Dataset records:

================================

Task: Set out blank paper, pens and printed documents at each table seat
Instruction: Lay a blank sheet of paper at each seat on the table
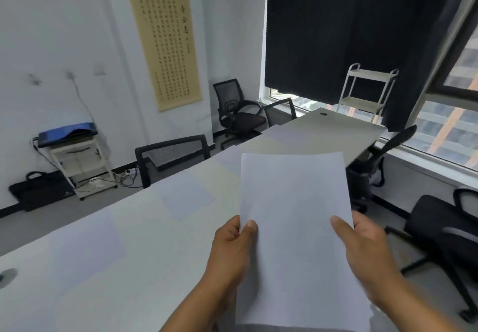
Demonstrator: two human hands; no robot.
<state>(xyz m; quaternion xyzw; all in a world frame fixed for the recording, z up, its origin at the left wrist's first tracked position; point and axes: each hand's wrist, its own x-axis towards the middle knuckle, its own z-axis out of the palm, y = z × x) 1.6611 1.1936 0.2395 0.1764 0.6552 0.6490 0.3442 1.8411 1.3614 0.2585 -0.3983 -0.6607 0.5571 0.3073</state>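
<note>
Above a long white worktop [144, 228] dotted with blank sheets [185, 197], ringed by black office chairs [238, 109], a calligraphy scroll [165, 44] and dark blinds [349, 34], left hand [232, 243] and right hand [362, 243] each grip a paper stack [297, 223]

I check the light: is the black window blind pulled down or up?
Mostly down. The black blind covers the window, leaving a gap above the sill.

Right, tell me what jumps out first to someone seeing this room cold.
First, the blank white paper held up at centre, the left hand and right hand pinching its side edges. Behind it runs the long white table with sheets already laid. On the far wall hangs a calligraphy scroll.
</note>
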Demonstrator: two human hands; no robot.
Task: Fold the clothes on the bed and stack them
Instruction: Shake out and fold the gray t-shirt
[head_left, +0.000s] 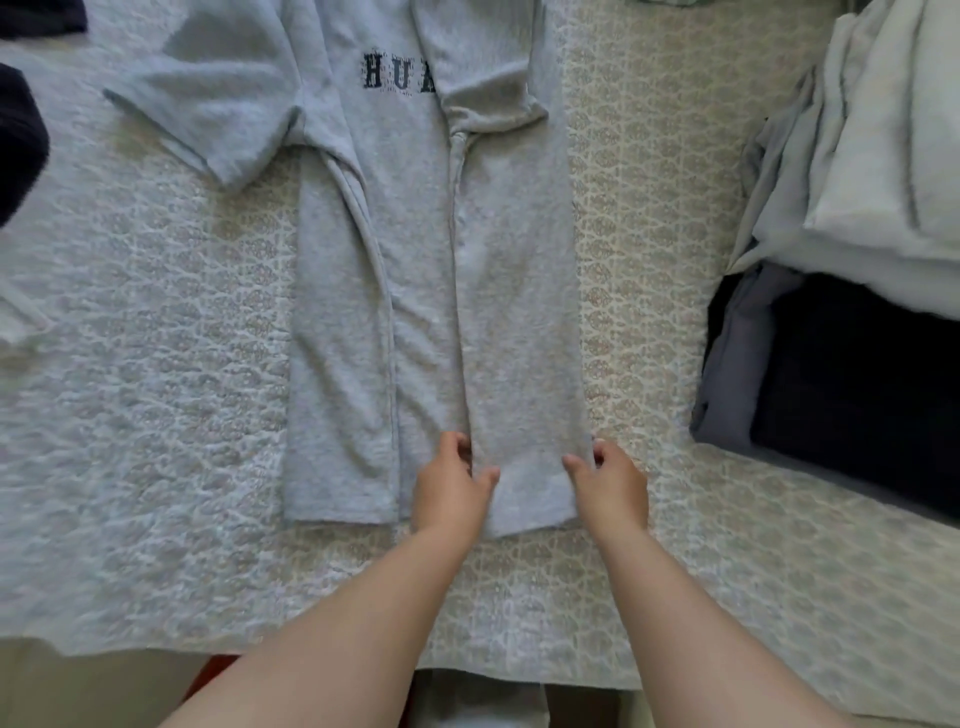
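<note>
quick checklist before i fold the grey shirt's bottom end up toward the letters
1. Left hand grips the folded panel's inner edge near the hem: ok.
2. Right hand pinches the panel's outer edge: ok.
3. Right side of the grey shirt is folded in over the middle: ok.
4. Left side folded in: not ok, the left sleeve lies spread out on the bedspread.
5. Hem level: not ok, the right panel hangs lower than the left part.
6. Room on the folded stack at the right: cannot tell, it runs out of view.
</note>
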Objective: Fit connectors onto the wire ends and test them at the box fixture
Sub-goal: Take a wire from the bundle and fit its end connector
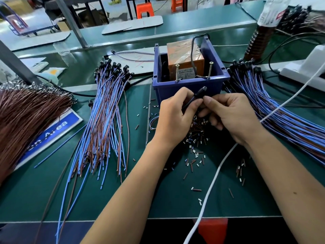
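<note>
My left hand (pixel 175 113) and my right hand (pixel 232 115) meet just in front of the blue box fixture (pixel 190 85). Between their fingertips they pinch a black connector (pixel 199 93) on a dark lead, its head pointing up towards the box. A blue and brown wire loop (pixel 152 122) sticks out left of my left hand. The box holds an orange block (pixel 184 53) and two upright screws (pixel 177 72) at its front rim. A fanned bundle of blue and brown wires with black connectors (pixel 105 110) lies to the left, another bundle (pixel 281 113) to the right.
Cut bits of wire sleeve (pixel 195 155) litter the green mat below my hands. A brown wire bundle (pixel 26 117) and a blue sign (pixel 52 134) lie far left. A white cable (pixel 216 175) crosses under my right forearm. A white device (pixel 306 67) sits at right.
</note>
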Tool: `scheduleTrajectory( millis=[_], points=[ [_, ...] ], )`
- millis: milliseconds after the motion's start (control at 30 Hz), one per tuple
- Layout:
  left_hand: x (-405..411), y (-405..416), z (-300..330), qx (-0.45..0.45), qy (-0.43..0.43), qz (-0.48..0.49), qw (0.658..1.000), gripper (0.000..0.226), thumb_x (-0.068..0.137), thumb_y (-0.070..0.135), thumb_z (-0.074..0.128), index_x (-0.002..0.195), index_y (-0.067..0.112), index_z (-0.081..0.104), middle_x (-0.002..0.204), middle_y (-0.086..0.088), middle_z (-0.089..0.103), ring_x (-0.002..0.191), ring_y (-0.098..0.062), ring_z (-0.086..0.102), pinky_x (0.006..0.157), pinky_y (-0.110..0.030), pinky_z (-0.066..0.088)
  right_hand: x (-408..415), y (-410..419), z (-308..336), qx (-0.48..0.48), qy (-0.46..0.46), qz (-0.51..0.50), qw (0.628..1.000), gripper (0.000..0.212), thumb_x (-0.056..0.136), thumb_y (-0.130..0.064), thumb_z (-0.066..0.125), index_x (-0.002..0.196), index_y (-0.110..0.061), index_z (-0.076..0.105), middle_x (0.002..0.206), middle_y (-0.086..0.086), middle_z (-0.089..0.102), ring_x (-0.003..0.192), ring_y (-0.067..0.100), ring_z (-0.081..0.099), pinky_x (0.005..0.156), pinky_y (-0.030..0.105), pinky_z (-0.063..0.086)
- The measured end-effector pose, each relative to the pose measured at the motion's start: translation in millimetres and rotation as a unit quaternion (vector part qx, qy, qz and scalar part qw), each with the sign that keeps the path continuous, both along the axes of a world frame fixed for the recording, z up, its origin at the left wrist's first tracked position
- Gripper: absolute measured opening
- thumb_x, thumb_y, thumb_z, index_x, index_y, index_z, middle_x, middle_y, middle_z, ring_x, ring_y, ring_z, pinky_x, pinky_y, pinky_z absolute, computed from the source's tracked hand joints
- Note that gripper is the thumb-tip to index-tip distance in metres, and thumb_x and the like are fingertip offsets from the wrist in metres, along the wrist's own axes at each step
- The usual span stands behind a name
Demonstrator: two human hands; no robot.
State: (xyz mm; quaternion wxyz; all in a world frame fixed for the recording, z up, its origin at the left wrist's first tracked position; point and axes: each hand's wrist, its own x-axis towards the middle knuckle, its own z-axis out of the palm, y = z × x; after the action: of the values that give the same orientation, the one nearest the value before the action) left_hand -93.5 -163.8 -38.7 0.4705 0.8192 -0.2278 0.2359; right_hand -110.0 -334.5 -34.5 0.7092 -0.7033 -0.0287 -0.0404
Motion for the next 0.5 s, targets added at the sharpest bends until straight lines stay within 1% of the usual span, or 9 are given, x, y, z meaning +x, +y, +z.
scheduleTrajectory(
  millis=[67, 167, 233, 267, 300, 400, 433, 500],
  points=[
    [2.0, 2.4, -0.4, -0.001, 0.013, -0.019, 1.0, 0.01, 0.094, 0.01, 0.072, 0.086, 0.009, 0.065, 0.066, 0.017, 0.053, 0.059, -0.001, 0.048, 0.059, -0.015, 0.035, 1.3, -1.2, -1.2, 0.005, -0.001, -0.012, 1.0, 0.024, 0.101, -0.023, 0.066, 0.084, -0.011, 0.078, 0.072, 0.013, 0.075, 0.039, 0.012, 0.048, 0.033, 0.02, 0.034],
    [1.9, 1.9, -1.7, -0.026, 0.042, -0.035, 0.998, 0.009, 0.09, 0.005, 0.074, 0.083, 0.009, 0.07, 0.067, 0.01, 0.061, 0.061, -0.002, 0.052, 0.06, -0.02, 0.04, 1.6, -1.8, -2.4, -0.015, -0.012, -0.027, 0.999, 0.026, 0.101, -0.026, 0.067, 0.081, -0.014, 0.078, 0.069, 0.013, 0.074, 0.038, 0.014, 0.047, 0.032, 0.02, 0.032],
    [0.3, -0.5, -2.2, -0.054, 0.063, -0.043, 0.996, 0.01, 0.09, 0.006, 0.074, 0.081, 0.01, 0.071, 0.068, 0.002, 0.066, 0.062, -0.012, 0.057, 0.058, -0.028, 0.045, 1.6, -1.0, -2.3, -0.018, -0.018, -0.036, 0.999, 0.027, 0.101, -0.027, 0.068, 0.079, -0.014, 0.077, 0.064, 0.011, 0.071, 0.037, 0.014, 0.047, 0.032, 0.02, 0.031],
    [0.0, -1.7, -2.2, -0.063, 0.069, -0.045, 0.995, 0.01, 0.09, 0.007, 0.075, 0.081, 0.011, 0.071, 0.069, 0.0, 0.067, 0.063, -0.018, 0.059, 0.059, -0.03, 0.047, 1.5, -1.9, -2.1, -0.016, -0.021, -0.045, 0.999, 0.028, 0.101, -0.027, 0.068, 0.078, -0.013, 0.076, 0.061, 0.01, 0.07, 0.037, 0.014, 0.046, 0.032, 0.02, 0.031],
    [0.3, -1.8, -2.3, -0.073, 0.074, -0.042, 0.994, 0.011, 0.09, 0.007, 0.075, 0.08, 0.012, 0.071, 0.07, 0.0, 0.068, 0.064, -0.02, 0.061, 0.06, -0.031, 0.048, 1.9, -3.7, -2.0, -0.008, -0.023, -0.062, 0.998, 0.029, 0.101, -0.027, 0.067, 0.078, -0.011, 0.075, 0.058, 0.009, 0.068, 0.037, 0.014, 0.046, 0.032, 0.02, 0.03],
    [3.7, 3.1, -2.6, -0.111, 0.084, -0.016, 0.99, 0.015, 0.091, 0.009, 0.075, 0.079, 0.017, 0.07, 0.072, 0.003, 0.072, 0.065, -0.01, 0.064, 0.063, -0.026, 0.051, 4.4, -14.8, 0.5, 0.02, -0.019, -0.126, 0.992, 0.03, 0.101, -0.029, 0.068, 0.079, -0.011, 0.074, 0.055, 0.006, 0.064, 0.037, 0.011, 0.046, 0.035, 0.019, 0.031],
    [4.2, 4.5, -2.5, -0.119, 0.087, -0.011, 0.989, 0.016, 0.091, 0.01, 0.075, 0.079, 0.018, 0.069, 0.072, 0.003, 0.073, 0.064, -0.013, 0.066, 0.063, -0.029, 0.052, 4.6, -15.7, 1.4, 0.021, -0.018, -0.131, 0.991, 0.028, 0.101, -0.029, 0.069, 0.079, -0.012, 0.074, 0.056, 0.005, 0.065, 0.038, 0.011, 0.046, 0.035, 0.019, 0.031],
    [3.9, 4.1, -1.9, -0.123, 0.098, -0.008, 0.987, 0.015, 0.091, 0.011, 0.075, 0.078, 0.017, 0.07, 0.073, 0.001, 0.074, 0.066, -0.025, 0.069, 0.066, -0.039, 0.056, 2.7, -10.7, 1.7, 0.015, -0.021, -0.105, 0.994, 0.02, 0.098, -0.026, 0.073, 0.082, -0.015, 0.076, 0.061, 0.006, 0.068, 0.039, 0.013, 0.047, 0.036, 0.02, 0.032]
  ],
)
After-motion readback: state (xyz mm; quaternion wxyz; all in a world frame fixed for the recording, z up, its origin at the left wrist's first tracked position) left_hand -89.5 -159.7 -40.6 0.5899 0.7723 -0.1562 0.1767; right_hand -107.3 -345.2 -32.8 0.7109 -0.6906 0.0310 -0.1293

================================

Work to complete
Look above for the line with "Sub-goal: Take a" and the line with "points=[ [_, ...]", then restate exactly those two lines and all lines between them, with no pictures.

Answer box
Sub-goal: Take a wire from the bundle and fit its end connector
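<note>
My left hand (pixel 175 113) and my right hand (pixel 232 115) meet just in front of the blue box fixture (pixel 190 85). Between their fingertips they pinch a black connector (pixel 199 93) on a dark lead, its head pointing up towards the box. A blue and brown wire loop (pixel 152 122) sticks out left of my left hand. The box holds an orange block (pixel 184 53) and two upright screws (pixel 177 72) at its front rim. A fanned bundle of blue and brown wires with black connectors (pixel 105 110) lies to the left, another bundle (pixel 281 113) to the right.
Cut bits of wire sleeve (pixel 195 155) litter the green mat below my hands. A brown wire bundle (pixel 26 117) and a blue sign (pixel 52 134) lie far left. A white cable (pixel 216 175) crosses under my right forearm. A white device (pixel 306 67) sits at right.
</note>
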Tool: `scheduleTrajectory( millis=[_], points=[ [_, ...] ], )`

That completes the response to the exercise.